The investment thesis was that management could easily improve valuation metrics with very little effort.

For a while that strategy worked. The top quintile of value companies — the bottom 20% of firms based on a combination of valuation metrics — outperformed their more richly valued peers over the next year and a half. The mere announcement of a buyback plan was often enough to trigger a rally.

But the market’s historic crash in early August has changed the dynamics, as the unwinding of yen-funded trades ended the outperformance of value stocks and made investors more demanding. Cheap valuations alone don’t make the cut and investors are showing a preference for companies that are making real efforts to improve corporate governance.

“Low quality stocks had floated higher on vague pledges to do something. That stage is over,” said Shuntaro Takeuchi, portfolio manager at Matthews International Capital Management in San Francisco.

Takeuchi said the market is in the second stage of the governance-themed trade, where investors try to identify companies that have strong fundamentals but have a lot to gain by improving capital allocation.

Expectations of corporate governance reforms, sparked by the TSE’s name-and-shame campaign aimed at getting companies to focus on shareholders, have been a major driver of the rally in Japanese stocks over the last two years. The price-to-book ratio of Topix 500 companies has risen to 1.47 from a 2 1/2-year trough of 1.17 hit in January 2023.

Data show almost all the gains were a result of “re-rating” as investors drove up stock prices of these companies on the belief that management would lift governance standards.

But there was little on-ground evidence.

Return-on-equity, a measure of how efficiently a company is generating profit using shareholders’ funds, has risen only marginally since the launch of the TSE’s reform drive.
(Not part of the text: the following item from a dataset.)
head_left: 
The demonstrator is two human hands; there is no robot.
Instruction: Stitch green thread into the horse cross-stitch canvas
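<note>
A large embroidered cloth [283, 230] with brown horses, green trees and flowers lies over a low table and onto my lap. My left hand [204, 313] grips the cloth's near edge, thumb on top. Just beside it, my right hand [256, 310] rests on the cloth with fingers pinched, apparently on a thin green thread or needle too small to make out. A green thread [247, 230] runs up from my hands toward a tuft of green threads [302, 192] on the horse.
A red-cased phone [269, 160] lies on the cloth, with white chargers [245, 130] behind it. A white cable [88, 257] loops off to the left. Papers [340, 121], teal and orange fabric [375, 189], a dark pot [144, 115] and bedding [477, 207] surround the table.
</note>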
The ROE of Topix 500 firms stood at 9.3%, still below their international peers.

That is exactly why some global investors, such as Harris Associates and Baillie Gifford, largely stayed out of the market.

“While low PBR stocks have outperformed, they are low quality businesses and the improvement in their ROE is not big enough to justify their outperformance,” said David Herro, deputy chairman of Harris, a Chicago-based value investment fund. “We need to see improvement in the low ROE stocks to get interested.”

At the heart of problem, many analysts say, are bloated balance sheets of Japanese companies which are sitting on piles of assets that have low returns — cash, cross-holdings in affiliated companies and real estate.

As shareholder pressure mounted, Japanese companies responded by increasing buybacks. The amount of share buyback plans announced so far this year has reached a record 18.2 trillion yen ($120 billion), more than doubling from 8.9 trillion yen last year.

Investors like buybacks because they reduce the company’s base of outstanding shares which helps lift earnings per share and potentially its stock price. But this form of financial engineering does little to enhance the company’s income-generating ability.

“There’s a bit of a simplistic view out there that you have to buy back shares to lift ROE,” said Keiichi Ito, chief quants analyst at SMBC Nikko Securities, noting that companies should focus more on measures to make their core business grow, such as stepping up capital expenditure and spending more on research and M&A.

“Of course you cannot boost the profitability of core business overnight. But investors won’t be happy unless you do that,” he said.